Cannes, special correspondent

Nothing in particular, no harbinger announcing this irreversible decision to leave the world below to settle up there, up there. Pierre dumps everything, overnight, a comfortable professional situation, a life that is just as comfortable. His burn-out is an awareness, a questioning of our modern lives where everything goes fast, very fast, where everything is caught and thrown. Up there, curled up in his sleeping bag, under a tent as light as it is resistant, Pierre, his ears alert, listens to the wind blowing, howling, whistling, hitting the canvas of his shelter. Every day, he will equip himself, harness himself to venture into this sea of ​​ice which is constantly melting visibly and which is collapsing in places causing impressive stone avalanches. This is where Pierre will meet strange creatures, kinds of giant fireflies that will guide him into the bowels of the earth…
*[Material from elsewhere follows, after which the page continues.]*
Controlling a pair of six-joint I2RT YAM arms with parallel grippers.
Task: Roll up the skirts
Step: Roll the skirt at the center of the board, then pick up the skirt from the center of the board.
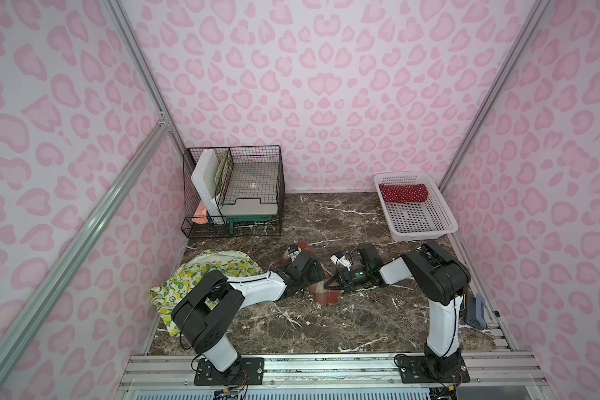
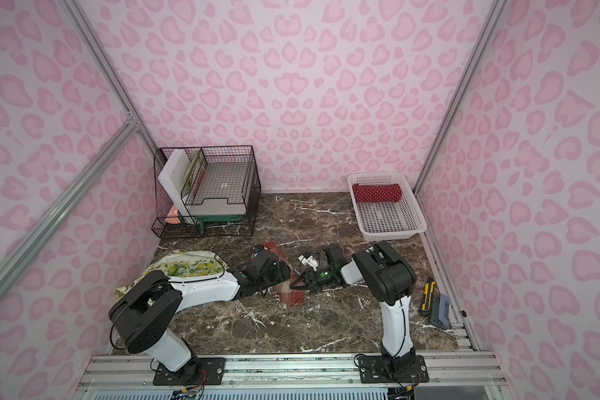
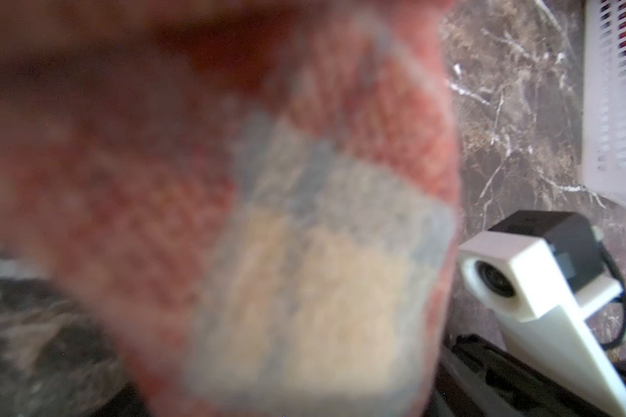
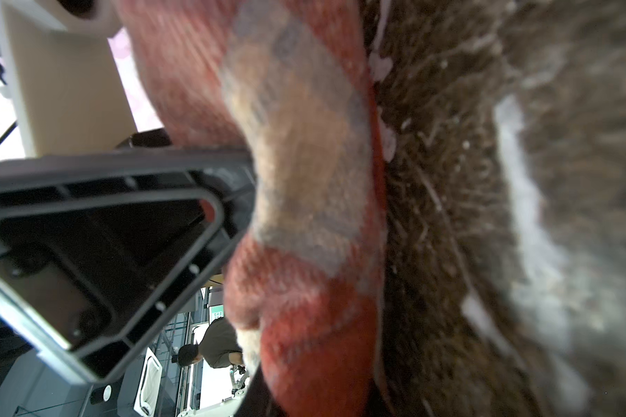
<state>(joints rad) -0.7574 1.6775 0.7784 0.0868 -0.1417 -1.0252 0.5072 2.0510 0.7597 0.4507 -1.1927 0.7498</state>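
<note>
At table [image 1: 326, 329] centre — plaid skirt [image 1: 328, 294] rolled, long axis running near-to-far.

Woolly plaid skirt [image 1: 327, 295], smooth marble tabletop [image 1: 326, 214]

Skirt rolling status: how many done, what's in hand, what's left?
Done: the polka-dot skirt lies rolled in the white basket. In hand: the plaid skirt, an apparently rolled bundle on the table, pinched by the right gripper. Left: the lemon skirt lies spread out, unrolled.
</note>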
Past the first scenes of exposure, as banal as the life of Pierre, we understand that what attracts our man is much bigger than him, than us. This force of attraction reversed towards the summits, Thomas Salvador will film it, step by step, in the snow, in the middle of a deafening silence and a blinding light. It is not Peter who will tame the mountain but the mountain that will tame him and grip him in its crevices. How can you resist the beauty of these landscapes? How not to want to preserve what the modern world strives to destroy, insidiously? The director manages to find the right balance, distilling, in what could have been a classic mountain film, hints of the fantastic (with rather kitsch but tasty artisanal effects) which give an existential dimension to the film. The terrestrial and almost enigmatic presence of Louise Bourgoin is part of this beautiful mountain getaway.